Most Indians wish the communalism had been firmly curbed within a decade of independence, and secularism and communalism were made non- issues by 1957. If universal education up to class 10 had been made compulsory after independence, if people had been specifically educated on secularism, anti-casteism and women’s rights, the post-independence generation would have been different, and even those remaining communal and casteist sections could have been tackled. Had Congress done the actual work on the ground of overhauling our criminal-justice-police system and babudom, launched vigorous educational campaign on the issue, held netas and those in administration and police accountable for disturbances and riots, punished the guilty and made examples of them, and adopted a non- compromising attitude to the issue, the curse of communalism and casteism, and of ill-treatment of poor and dalits would have vanished within a decade of independence. It was not an unachievable target. But, when you yourselves allocate seats and win elections on communal, religious and caste considerations, where is the remedy? Most of the so-called secular- socialistic parties have been great talkers, but, non-doers. They want to keep the secular, communal and casteism pot boiling to win votes, because, in practical terms on the ground, they are incapable of solving any real issues.

In fact, this whole debate on parties, people and groups being secular or communal, casteist or otherwise, pro-dalit or anti-dalit, pro-women or male- chauvinists, traditionalist or modern, conservative or liberal is irrelevant to the issue of safety of vulnerable sections of the society, that is, poor, minorities, dalits, women and children. The real issue is “governance”, which includes enforcing “rule of law”. Therefore, if a party claims to be secular, the touchstone of its credentials is “governance”. If its “governance” is poor it is unfit to be called a “secular” party. Like one measures GDP, per-capita income, literacy, poverty, human development index (HDI), quality of living index and so on, one needs to measure GI, “Governance Index”, for each of the states and for the central government. It is this GI which would actually reflect the “Secularism Index” (SI), and the “Anti-Casteism Index” (ACI). SI and ACI can’t be measured by your decibel levels and your protestations. It has to be measured by your real actions on the ground reflected in the GI—a tough call.

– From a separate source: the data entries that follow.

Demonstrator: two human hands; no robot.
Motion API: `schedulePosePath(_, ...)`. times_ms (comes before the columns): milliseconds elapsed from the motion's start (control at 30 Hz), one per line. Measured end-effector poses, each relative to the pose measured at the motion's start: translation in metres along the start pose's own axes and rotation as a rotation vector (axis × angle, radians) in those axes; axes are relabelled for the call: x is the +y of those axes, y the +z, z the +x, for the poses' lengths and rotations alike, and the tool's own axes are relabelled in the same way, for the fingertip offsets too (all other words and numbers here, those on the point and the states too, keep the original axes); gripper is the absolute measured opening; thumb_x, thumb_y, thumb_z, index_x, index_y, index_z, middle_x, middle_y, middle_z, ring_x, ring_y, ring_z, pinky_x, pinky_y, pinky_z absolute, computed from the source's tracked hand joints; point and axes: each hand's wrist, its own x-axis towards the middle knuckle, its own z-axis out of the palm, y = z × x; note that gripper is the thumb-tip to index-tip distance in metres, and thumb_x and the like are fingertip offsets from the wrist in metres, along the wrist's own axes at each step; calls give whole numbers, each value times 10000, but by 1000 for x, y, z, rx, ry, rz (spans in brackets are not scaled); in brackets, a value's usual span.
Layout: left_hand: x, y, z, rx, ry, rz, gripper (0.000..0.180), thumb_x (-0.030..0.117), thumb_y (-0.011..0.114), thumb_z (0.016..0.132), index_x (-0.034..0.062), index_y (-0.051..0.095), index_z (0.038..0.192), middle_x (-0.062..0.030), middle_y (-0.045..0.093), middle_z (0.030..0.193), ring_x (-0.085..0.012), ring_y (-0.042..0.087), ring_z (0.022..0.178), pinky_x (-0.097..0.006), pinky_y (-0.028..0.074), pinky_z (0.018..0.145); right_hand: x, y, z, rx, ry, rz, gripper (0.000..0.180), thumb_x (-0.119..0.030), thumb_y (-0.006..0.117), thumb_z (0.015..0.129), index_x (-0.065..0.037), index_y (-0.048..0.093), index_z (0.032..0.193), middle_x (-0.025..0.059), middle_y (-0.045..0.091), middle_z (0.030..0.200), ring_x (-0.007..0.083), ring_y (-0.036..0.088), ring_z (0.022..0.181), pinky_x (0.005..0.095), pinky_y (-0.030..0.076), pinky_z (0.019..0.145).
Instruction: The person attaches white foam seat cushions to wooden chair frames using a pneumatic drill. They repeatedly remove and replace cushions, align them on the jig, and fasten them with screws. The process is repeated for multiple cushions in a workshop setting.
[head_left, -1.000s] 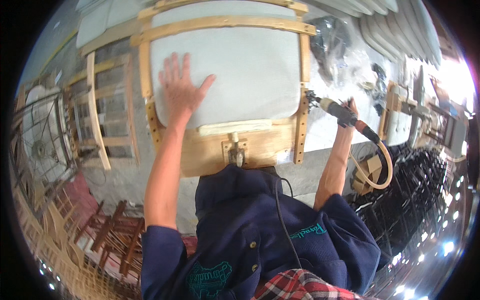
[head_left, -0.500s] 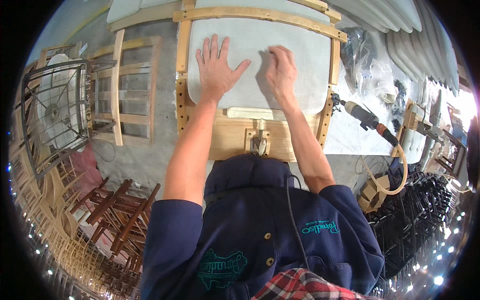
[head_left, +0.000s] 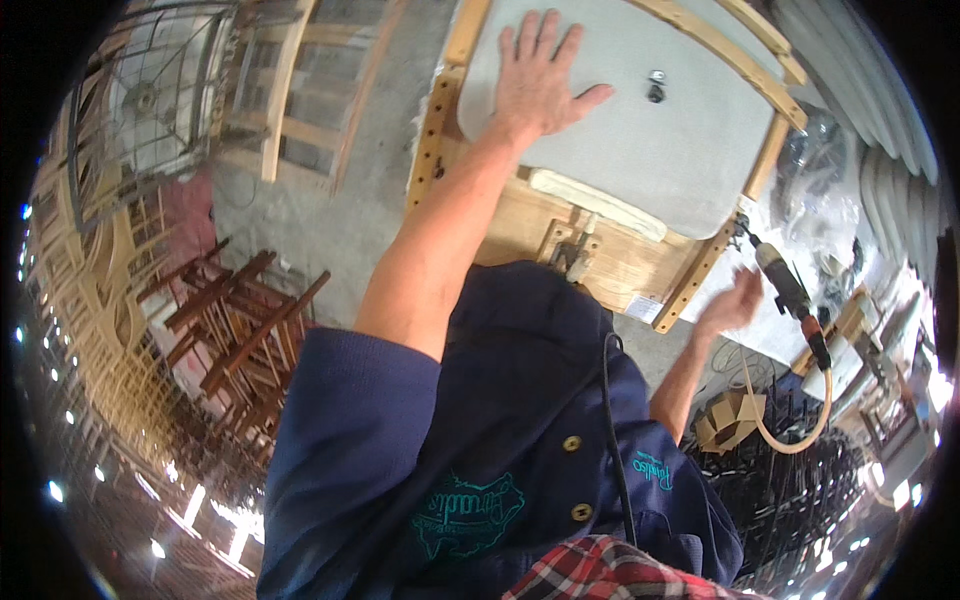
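A light grey board with rounded corners [head_left: 610, 140] lies in a wooden frame [head_left: 712, 270]. My left hand [head_left: 540, 85] is pressed flat on its upper left part, fingers spread. A small black and silver piece [head_left: 656, 88], too small to name, sits on the board to the right of that hand. My right hand [head_left: 735, 300] is off the board, past the frame's lower right corner, slightly blurred, with its fingers loosely apart and nothing visible in them. Just beyond it is a handheld power driver [head_left: 785, 285] with a hose, apart from the fingers.
A padded bar on a clamp [head_left: 597, 203] bears against the board's near edge. Clear plastic wrapping [head_left: 825, 175] and stacked grey panels [head_left: 870, 80] lie to the right. A cardboard box [head_left: 730, 420] sits below the hose. Dark red wooden frames [head_left: 245, 320] stand at left.
My right hand has left the board and moved right, toward the driver. The small black piece now shows on the board. My left hand stays flat there; the view has turned.
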Motion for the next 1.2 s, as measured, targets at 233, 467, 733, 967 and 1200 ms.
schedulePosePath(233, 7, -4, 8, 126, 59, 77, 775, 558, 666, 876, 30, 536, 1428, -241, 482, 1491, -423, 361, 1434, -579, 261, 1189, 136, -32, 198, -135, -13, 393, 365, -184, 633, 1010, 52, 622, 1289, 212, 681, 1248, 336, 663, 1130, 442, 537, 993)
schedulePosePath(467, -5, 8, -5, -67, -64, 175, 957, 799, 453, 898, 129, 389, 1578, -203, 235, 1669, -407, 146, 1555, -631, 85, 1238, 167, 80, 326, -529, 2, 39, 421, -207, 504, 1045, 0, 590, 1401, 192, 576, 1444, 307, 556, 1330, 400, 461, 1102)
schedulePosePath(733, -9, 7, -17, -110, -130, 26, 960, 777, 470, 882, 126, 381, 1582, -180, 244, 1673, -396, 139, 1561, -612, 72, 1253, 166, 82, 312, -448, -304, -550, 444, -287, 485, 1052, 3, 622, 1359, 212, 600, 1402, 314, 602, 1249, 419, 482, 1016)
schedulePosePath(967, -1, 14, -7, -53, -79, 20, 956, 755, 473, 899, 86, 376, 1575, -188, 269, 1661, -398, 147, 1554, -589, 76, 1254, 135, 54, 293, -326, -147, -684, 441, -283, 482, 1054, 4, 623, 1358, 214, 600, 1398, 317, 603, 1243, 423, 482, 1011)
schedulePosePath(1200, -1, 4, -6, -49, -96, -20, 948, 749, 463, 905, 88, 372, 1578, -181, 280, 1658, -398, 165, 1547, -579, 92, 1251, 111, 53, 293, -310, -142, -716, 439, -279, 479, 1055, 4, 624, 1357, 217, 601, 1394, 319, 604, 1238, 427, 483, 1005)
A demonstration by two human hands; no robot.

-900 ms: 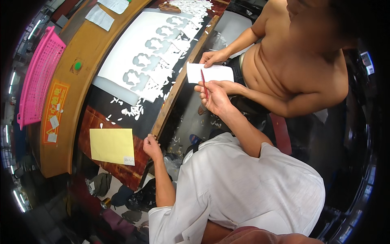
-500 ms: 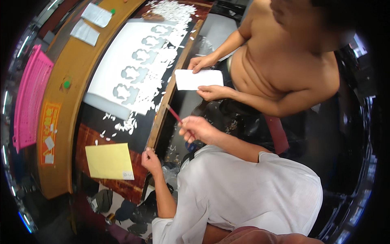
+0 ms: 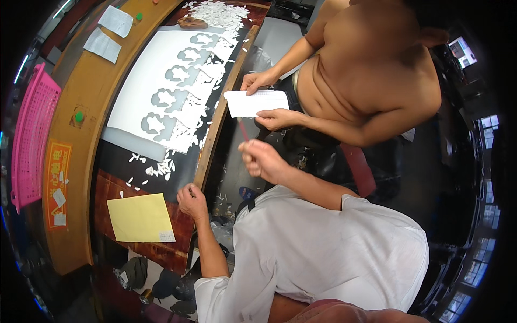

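Note:
My right hand [image 3: 263,161] is raised in front of the table, closed around a slim dark-red pen-like stick [image 3: 243,131] that points up and away, blurred by motion. Just beyond it, a co-worker's two hands hold a white paper booklet or stack [image 3: 258,103]. My left hand [image 3: 192,202] has its fingers curled at the table's near edge, by the end of a wooden strip [image 3: 211,145]; what lies inside the fingers is hard to make out. A yellow sheet or envelope [image 3: 141,219] with a small white label lies to the left of that hand.
On the table lies a large white sheet [image 3: 141,89] with several grey-and-white shaped cut-outs. Small white scraps [image 3: 223,16] are strewn along it and heaped at the far end. A wooden ledge [image 3: 81,145] and a pink basket [image 3: 35,140] stand at left.
The dark-red stick has swung from pointing left to nearly upright. My left hand has shifted slightly left and its fingers have loosened a little. The co-worker's paper has tilted.

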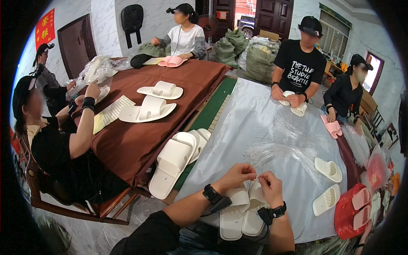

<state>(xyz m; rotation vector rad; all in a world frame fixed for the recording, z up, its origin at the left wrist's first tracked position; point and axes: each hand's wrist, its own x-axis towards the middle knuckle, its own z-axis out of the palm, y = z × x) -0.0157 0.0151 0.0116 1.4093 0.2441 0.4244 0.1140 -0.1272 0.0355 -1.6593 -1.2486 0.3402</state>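
Observation:
A pair of off-white slide slippers (234, 205) lies side by side at the near edge of the table, toes pointing away from me. Over their toe ends my left hand (239, 176) has its thumb and fingertips pinched together. Close beside it, my right hand (270, 186) is closed in a similar pinch above the right slipper. Whatever is between the fingertips is too thin to make out. Just beyond my hands, a spread of thin clear plastic strands (282, 148) lies on the pale table cover (225, 140).
White slippers (172, 163) stand at the left between the tables; others (327, 169) lie at right, near a red bag (350, 210) with pink slippers. A brown-covered table (127, 148) holds more slippers. Across from me, a person (299, 63) handles white slippers. Sacks (260, 63) stand behind.

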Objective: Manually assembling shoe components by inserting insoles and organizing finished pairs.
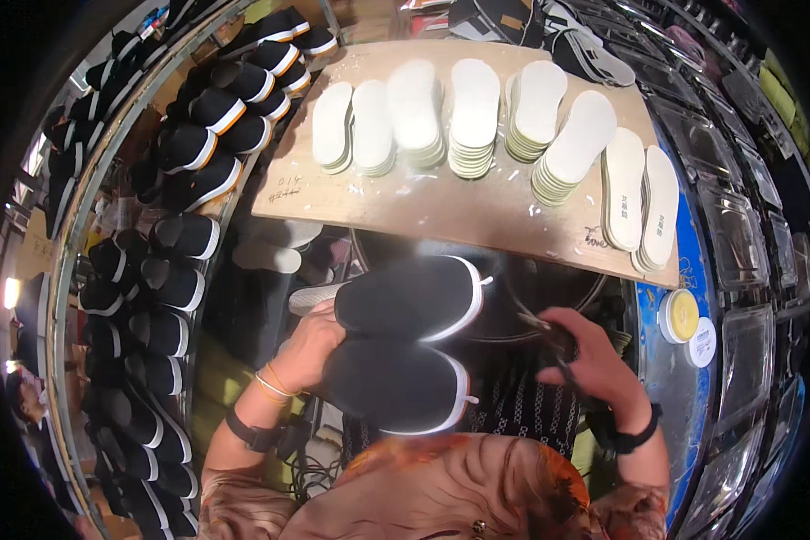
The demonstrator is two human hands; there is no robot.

Take Singapore. Lee Kuan Yew managed to create a unique Singaporean identity within the umbrella of multiculturalism in just the first 15 years of his rule, despite the fact that Singapore never had a dominant culture to which locals and immigrants could assimilate. They have ensured religious and racial harmony through the decades. Singapore has consistently been ranked as the safest country in the world; and among the top five in the Global Competitiveness Report in terms of its reliability of police services.